Jokes Today

Comedy Face Masks

 

More One liners

  • My friend Irma had just a tad too much espresso and did her spring cleaning with a magnifying glass and tweezers.

  • And even if Irma's unlucky in love - she is lucky with social diseases.

  • Irma's fortune teller told her she will have good employment opportunities this month - if all the other applicants are small animals.

  • And not to believe everything she hears - especially echoes.

  • Irma tells me that there are only three things she has trouble remembering: people, places and things.

  • Scientists have just found out that the planet Venus has very low forms of life: one cell animals and game-show emcees (adapt to your needs: Car salesmen / Insurance salesmen / Politicians, etc.)

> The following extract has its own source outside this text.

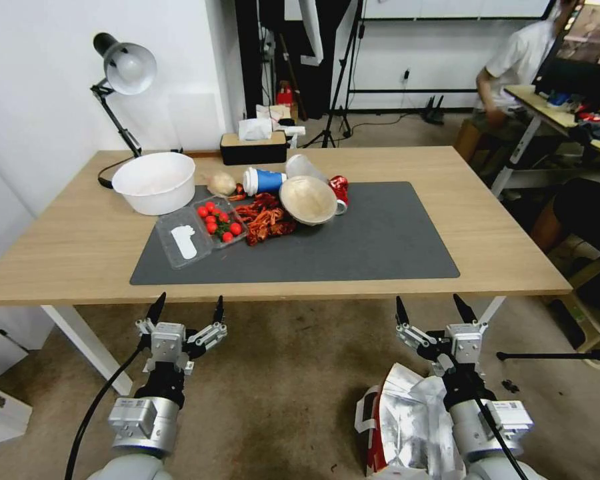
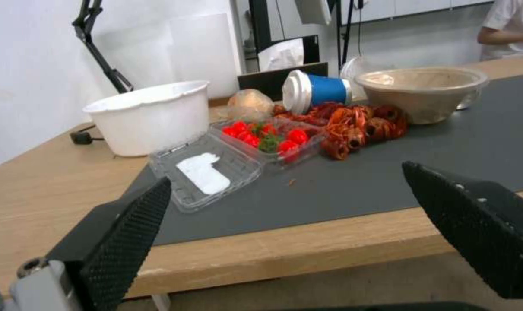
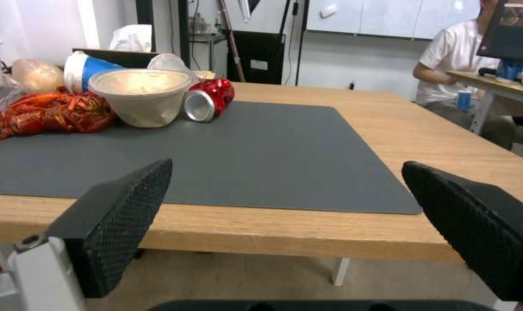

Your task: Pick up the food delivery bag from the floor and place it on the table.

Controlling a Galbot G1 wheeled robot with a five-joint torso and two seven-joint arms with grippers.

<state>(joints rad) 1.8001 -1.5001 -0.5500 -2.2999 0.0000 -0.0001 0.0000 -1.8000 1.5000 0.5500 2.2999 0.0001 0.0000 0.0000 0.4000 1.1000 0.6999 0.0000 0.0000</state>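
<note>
The food delivery bag [image 1: 407, 427] is seen on the floor [image 1: 280, 387], lower right. The right gripper [image 1: 437, 312] and the left gripper [image 1: 187, 309] are held wide open, empty, before the table [image 1: 80, 247], probably ready for grasping.

1. Bag [image 1: 407, 427]: lower part cut off by head view's bottom edge; right arm hides its right side, so handles can't be made out
2. Table [image 1: 73, 247]: legs mostly hidden under top; far left corner cut off in left wrist view
3. Cup [image 1: 265, 181]: lies partly behind bowl [image 1: 308, 199]; print too small to read
4. Can [image 1: 340, 189]: half hidden by bowl in head view, label unreadable
5. Lamp [image 1: 123, 70]: base hidden behind white tub [image 1: 155, 181]; head cut off in left wrist view
6. Tissue box [image 1: 253, 148]: front partly blocked by cup in left wrist view
7. Round item behind tub [image 1: 221, 183]: too blurred to tell what it is
</note>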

  • Iran's supreme leader has been taking lessons from today's kids. He told the world last week he approves of talks with the USA - Just don't expect him to listen.

  • Boy the French are a classy people. Some of the rioters in Paris took my cell phone and my camera but gave me their card - in case I was ever in the neighborhood again.

  • Saw a report on the TV gossip show, "The Insider" about Oprah's courageous battle with weight. They showed her and her trainer fighting to keep the fork away from her mouth.

  • This was after a study found that older women who watch too many daytime talk shows and soaps were seven times more likely to have brain drain.